– Что вы здесь делаете? И кто вы такие?
– Мы ожидаем появленье саламандры или что-то ещё, подобное неуследимой птице дыма, взмывающей из желтоватых точек, оказывавшихся при более тщательном рассмотрении кольцами, мельчайшими кратерами, извергнувшими невидимые окончания пламени и, конечно, не из одного дыма, не только из следов огня стена, но также из безветрия, найденного потом невзначай, походя и находимого ежечасно и случайно под ногами ночью во всё тех же высохших черешках, стёклышке, пуговице, в яблоке, подгнивающем где-то в укромном углу, в соломинках по-нищенски сырых, утративших свою хрустальную медовую жёсткость – это, как в ливень покровы небесной безыскусной воды разъярённо пеленают тугими потоками и волосы, как водоросли, беспокойны в течении – струятся долу с водой вместе, не задерживаясь ни на миг, но, между тем, ты как бы навсегда в них, по крайней мере, покуда льёт и грохочет в глыбистом, изломанном изумрудными сполохами молний вверху, покуда не укрылся, поднимаясь на холм, много их окрест, одинаковы они, но поднимись, взойди – такое укрытие выбери себе: холм, на вершине которого можешь начать беседу с ветрами.
И как потом высыхают капли на плечах и спине, и руках, и лице, в глазницах рябь брезжит озноба – так одна за другой появляются звёзды, с упрямством истовым путника возникая, которому спешить некуда, – хрупкий инструмент неведомого геометра отныне он, разум чей легко и беспечально, в самом начале, растворился в несметных колебаниях, и вот теперь оно: и тело, и земля под стопой, и воздух – маятник, коса жалящая, мера чего-то…
И вскоре небо оживает. Расширяется перл зрачка темнолобый. Движется и оживает чудесный гиматий, скрывающий за миллионооким и безмятежным подчас горением, а иногда за бесноватым свечением, вихревым, тревожным, подлинно огненную тьму лица Того, кто в оцепенении, должно быть, взирает на самую непонятную пустоту – нас, окружённую стенами одежд, деяний, слов, чаяний, проклятий, – нас, восхищенных навсегда прелестью земной, и кому, выпрямив устало оплывшую спину, сжигая поленья шёпота еженощно, молится гордо бабушка. За нас разве? Может быть, может быть… За себя? Вряд ли.
Что она теперь самой себе! Не ветвь цветущая, не вода бегущая, не песок текучий, горючий, изглоданный временем.
«0-ох-х! – смеётся она тихо, тугие, прихотливо изувеченные ладони прикладывая одну к другой. – Охо-о… Немного моего веку осталось.

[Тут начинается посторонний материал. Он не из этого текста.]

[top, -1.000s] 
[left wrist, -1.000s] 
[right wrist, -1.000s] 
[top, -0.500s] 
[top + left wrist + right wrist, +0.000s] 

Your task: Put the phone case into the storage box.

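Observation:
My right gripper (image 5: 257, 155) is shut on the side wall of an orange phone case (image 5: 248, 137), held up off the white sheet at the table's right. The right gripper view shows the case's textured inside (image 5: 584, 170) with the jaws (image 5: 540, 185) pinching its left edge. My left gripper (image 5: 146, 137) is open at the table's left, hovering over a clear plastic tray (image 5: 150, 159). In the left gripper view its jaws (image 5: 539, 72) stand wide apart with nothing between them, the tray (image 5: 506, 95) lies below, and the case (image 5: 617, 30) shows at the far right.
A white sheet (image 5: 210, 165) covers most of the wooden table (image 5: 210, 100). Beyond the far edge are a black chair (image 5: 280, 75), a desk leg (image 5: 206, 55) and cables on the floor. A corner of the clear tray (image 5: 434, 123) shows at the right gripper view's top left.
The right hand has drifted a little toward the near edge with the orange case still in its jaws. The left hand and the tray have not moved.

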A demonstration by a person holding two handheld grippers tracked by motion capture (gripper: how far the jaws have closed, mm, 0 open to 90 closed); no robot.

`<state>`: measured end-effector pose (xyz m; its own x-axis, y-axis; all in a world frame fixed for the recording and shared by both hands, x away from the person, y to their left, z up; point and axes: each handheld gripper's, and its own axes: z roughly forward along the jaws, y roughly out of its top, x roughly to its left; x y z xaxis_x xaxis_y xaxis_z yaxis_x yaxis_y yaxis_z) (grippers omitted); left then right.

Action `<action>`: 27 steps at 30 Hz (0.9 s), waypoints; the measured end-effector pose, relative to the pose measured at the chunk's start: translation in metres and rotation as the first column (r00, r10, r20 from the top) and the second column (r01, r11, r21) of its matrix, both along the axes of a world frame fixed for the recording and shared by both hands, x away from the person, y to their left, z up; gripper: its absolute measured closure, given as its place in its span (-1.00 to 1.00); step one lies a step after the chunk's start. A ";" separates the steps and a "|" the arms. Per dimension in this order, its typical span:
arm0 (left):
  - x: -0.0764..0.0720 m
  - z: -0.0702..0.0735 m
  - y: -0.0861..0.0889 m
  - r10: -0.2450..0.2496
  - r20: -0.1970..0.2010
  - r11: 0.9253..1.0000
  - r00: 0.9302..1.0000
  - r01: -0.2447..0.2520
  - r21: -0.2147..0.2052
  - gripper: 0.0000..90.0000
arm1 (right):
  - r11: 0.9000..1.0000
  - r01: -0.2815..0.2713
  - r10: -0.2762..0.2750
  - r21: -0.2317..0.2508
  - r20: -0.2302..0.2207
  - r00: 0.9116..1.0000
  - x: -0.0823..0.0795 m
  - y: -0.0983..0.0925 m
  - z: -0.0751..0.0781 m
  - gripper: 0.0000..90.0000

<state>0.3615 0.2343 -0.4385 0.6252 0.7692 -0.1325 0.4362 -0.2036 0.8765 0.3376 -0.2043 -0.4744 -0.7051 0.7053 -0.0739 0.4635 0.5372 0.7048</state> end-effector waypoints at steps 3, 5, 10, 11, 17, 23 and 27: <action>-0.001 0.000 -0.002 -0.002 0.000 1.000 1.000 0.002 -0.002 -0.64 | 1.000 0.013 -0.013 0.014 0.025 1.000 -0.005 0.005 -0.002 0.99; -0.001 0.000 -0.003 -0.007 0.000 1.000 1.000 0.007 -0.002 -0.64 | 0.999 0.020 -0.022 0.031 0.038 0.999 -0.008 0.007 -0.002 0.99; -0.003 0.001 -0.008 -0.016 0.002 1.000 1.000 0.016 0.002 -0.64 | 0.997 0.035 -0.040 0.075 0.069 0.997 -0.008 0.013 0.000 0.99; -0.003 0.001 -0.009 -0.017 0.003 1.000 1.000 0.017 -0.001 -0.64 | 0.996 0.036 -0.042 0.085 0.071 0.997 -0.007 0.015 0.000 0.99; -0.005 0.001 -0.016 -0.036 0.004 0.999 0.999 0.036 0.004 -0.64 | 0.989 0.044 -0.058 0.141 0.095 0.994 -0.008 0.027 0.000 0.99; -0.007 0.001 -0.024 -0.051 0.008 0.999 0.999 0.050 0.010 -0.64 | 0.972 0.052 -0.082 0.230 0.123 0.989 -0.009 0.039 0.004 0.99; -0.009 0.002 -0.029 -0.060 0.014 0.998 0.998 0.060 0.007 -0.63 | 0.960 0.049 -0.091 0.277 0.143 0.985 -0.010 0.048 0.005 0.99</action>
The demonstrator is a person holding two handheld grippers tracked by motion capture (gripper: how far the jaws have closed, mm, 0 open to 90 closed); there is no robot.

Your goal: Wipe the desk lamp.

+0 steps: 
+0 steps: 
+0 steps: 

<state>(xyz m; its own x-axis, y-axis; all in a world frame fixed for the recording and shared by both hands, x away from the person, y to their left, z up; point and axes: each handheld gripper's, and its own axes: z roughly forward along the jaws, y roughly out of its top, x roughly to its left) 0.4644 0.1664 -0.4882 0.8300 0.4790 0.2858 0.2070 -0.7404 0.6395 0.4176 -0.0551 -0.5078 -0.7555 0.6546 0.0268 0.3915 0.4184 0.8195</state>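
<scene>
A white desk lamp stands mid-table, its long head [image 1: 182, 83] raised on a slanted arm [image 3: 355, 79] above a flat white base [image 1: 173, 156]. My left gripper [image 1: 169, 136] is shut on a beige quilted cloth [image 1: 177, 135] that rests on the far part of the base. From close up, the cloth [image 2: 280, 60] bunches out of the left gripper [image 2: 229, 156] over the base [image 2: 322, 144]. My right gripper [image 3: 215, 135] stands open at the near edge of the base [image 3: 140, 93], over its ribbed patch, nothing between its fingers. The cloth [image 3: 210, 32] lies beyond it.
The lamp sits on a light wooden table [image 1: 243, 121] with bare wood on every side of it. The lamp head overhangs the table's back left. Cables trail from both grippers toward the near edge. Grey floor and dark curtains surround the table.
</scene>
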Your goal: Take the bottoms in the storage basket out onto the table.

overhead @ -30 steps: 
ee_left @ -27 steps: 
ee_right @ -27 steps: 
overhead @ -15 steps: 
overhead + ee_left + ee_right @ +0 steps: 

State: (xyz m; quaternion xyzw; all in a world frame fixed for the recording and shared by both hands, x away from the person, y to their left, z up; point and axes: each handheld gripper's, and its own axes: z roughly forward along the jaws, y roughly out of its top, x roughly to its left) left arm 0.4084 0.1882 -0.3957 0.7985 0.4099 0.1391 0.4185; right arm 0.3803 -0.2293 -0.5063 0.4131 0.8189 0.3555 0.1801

К Аврааму на пиво скоро».
Повторяет часто, чаще натыкаемся повсюду на негромкий смех, как будто оставляет его во всех углах, а сама отдельно, в сорочке новой, с косой, чисто заплетённой, босиком – отдельно, и повсюду лиловые безлиственные кусты похрипывают: «На пиво… к Аврааму… скоро». Когда?!
А кто такой Авраам? Не тот ли, кому сказано было: «Пойди из земли твоей, от родства твоего и из дома твоего»?.. Нет. Конечно, нет. Почему-то образ его связан, слитен с неким, как именовали его, Абрамом – в смрадно-зелёной бороде, восседая на передке скрипучего, некрашеного, крепко сбитого длинного ящика с крошечным решётчатым окошечком сзади, грозившего ежечасно перевернуться; с кнутом, подъятым в одной руке, вторая на булавке, пустая, рукавом приколота к плечу, с глазами, полными слёз язвительных, солнечных, – пересекал на слабых он колёсах городские чахлые просторы, двигаясь воистину с какой-то ветхозаветной неумолимостью.
И такими же, довременными были ликующе-скорбные вопли и крики прохожих; стучала гладкая костяная жердь с ременной удавкой на конце о крышку ящика, вой и визг глухие из которого, лай, – с него, чудилось, живьём содрана шкура – и такие же комья земли – рыхлые и липкие от дождя, летевшие вслед, или накрепко спекшиеся, под стать каменной соли, когда сушь.